After a stint at the University of Saskatchewan’s Vaccine and Infectious Disease Organization and taking some time off to have a child, she returned to Dalhousie for a postdoctoral fellowship working under Dr. Patrick Lee, another University of Alberta alumnus. It was Lee who first discovered oncolytic properties of the reovirus in 1995, and Shmulevitz describes her lab as a continuation of his work. Where Lee was investigating how and why reovirus replicated in cancer cells, Shmulevitz and her students are trying to find ways to make the virus more effective. That’s especially relevant now, since the Calgary-based company Oncolytics Biotech is in the process of clinical trials to develop reovirus as a human cancer therapeutic.
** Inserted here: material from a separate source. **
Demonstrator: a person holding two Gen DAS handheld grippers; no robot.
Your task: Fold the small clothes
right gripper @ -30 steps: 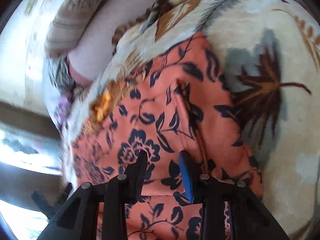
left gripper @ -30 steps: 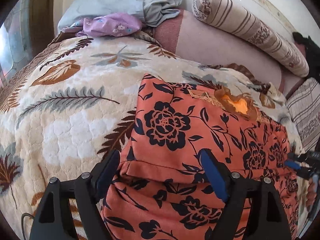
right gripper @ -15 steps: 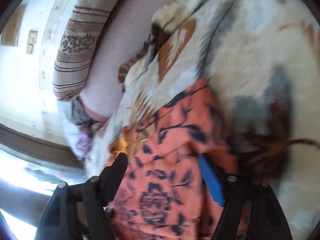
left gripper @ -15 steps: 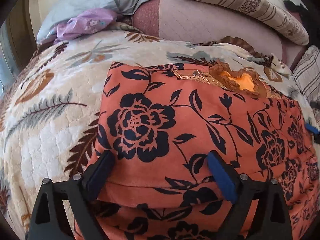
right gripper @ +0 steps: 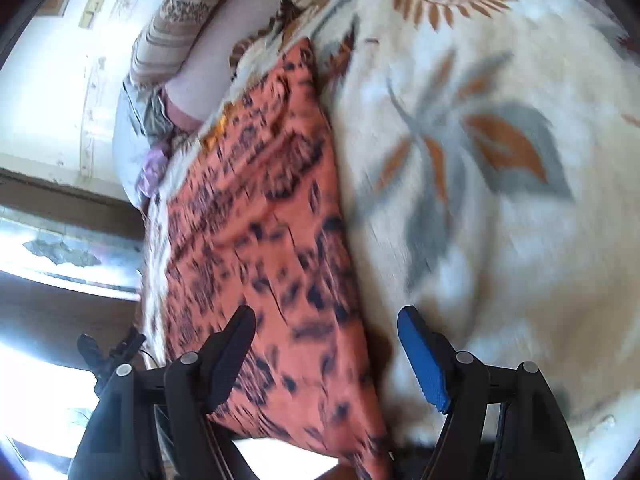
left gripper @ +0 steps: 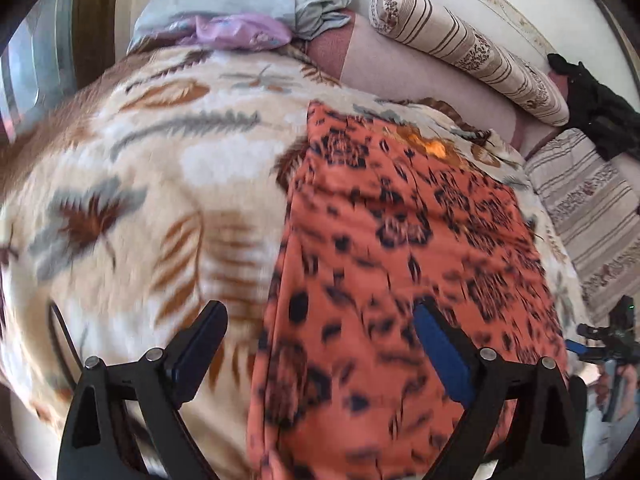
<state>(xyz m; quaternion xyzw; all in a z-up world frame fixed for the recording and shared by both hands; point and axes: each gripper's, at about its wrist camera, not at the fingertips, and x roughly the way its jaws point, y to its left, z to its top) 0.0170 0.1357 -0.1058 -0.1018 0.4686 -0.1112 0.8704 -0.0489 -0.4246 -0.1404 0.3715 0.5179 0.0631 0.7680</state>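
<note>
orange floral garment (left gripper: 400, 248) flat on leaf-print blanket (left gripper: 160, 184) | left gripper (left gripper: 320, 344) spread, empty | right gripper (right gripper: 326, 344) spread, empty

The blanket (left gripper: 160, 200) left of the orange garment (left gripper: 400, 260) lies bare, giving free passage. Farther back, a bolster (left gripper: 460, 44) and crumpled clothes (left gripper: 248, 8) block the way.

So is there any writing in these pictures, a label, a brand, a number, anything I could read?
None can be read in either view.
Orange flowered garment: a dark flower print only, blurred, no tag showing.
Leaf-patterned blanket: pattern, no words.
Striped bolster: stripes and small floral bands, no lettering.
Two small plates on the wall: too small and blurred to tell whether they carry any marks.
</note>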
While Shmulevitz loves the science and is fascinated by viruses, research isn’t the only thing she enjoys. When she’s not in her office or at the lab, Shmulevitz says her hobbies include playing with Lego with her eight-year-old son, Ronin. “I love being a parent because there’s even a science to it. I enjoy just watching him. If you enjoy science, you can’t not enjoy having a child, because you see the truth,” she says. And while she’s not sure if Ronin will take after her and become a scientist, she’s enchanted by his curiosity. Like her, he looks for ways to experiment and to explain the world. “It’s not uncommon for me to come home at night and go to brush my teeth, and in the bathroom is this cup, frothing at the top with toothpaste and there’s rocks in there, and a little note from him that says, ‘Please don’t touch. I’m waiting to see what happens.’ ”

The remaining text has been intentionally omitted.